Saturday, February 22, 2014
IT has been more than a year....
it has been more than a year...
yet the event remains vivid in my memory...
no matter how much i tried to forget about it..
the memories just flow back without invitation...
up to this date..
i still have tears flowing down..
the wound inside of me..
was never closed..
yet i could still feel every itch of pain..
it has been around 4 months since he last talk to me..
thou he sent me a msg last month asking me about a medical condition..
seeing me only as a doctor...
while i had to go through the pain of seeing his engagement photo..
i didnt know y..
y i had believed in him..
y i had believed in his words..
y i had trusted him whole heartedly...
only to know..
only to be sarcasticaly shamed at..
only to be humiliated..
what i am going through is something u will NEVER know...
i have enclosed myself up coz of u..
i have forgot what happy / happiness means coz of u..
i have learn not to trust..believe.. hope..coz of u..
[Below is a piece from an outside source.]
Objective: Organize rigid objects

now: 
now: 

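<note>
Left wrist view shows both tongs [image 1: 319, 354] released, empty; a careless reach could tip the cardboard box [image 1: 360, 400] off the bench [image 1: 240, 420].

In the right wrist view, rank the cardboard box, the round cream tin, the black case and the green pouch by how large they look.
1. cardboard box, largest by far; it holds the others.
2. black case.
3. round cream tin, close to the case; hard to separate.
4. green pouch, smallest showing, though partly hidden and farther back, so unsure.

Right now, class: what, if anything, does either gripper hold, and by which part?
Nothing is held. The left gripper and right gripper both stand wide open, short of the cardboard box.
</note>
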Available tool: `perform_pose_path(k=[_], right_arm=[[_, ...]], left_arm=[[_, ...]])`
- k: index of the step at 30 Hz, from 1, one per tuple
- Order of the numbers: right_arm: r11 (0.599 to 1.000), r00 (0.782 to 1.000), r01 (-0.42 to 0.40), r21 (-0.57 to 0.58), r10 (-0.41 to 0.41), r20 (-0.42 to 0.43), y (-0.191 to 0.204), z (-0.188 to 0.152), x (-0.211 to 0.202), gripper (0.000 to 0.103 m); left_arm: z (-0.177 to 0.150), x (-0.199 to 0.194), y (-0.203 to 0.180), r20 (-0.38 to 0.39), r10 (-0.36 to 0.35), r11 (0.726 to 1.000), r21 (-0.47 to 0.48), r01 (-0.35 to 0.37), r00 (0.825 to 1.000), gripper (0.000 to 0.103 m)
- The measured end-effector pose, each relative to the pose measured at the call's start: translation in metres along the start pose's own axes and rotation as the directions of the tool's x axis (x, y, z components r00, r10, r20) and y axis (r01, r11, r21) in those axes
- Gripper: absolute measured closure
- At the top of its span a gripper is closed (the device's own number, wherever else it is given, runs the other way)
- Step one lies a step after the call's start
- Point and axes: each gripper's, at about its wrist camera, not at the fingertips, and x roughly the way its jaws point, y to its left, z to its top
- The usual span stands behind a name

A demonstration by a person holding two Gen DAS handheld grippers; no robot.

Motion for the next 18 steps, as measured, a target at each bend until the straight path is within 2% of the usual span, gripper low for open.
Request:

i have fake all my smiles coz of u..
i have pretended to be strong coz of u..
yet.. all u rmbr was me hurting u..
coz u NEVER REALISED..
how MUCH MORE U HAVE HURT ME after that...
how i have begged just to see u..
how i stayed up late just to get things done for u..
only to be said back that.. u didnt ask me to do it..
i will never forget how much u have hurt me on my birthday..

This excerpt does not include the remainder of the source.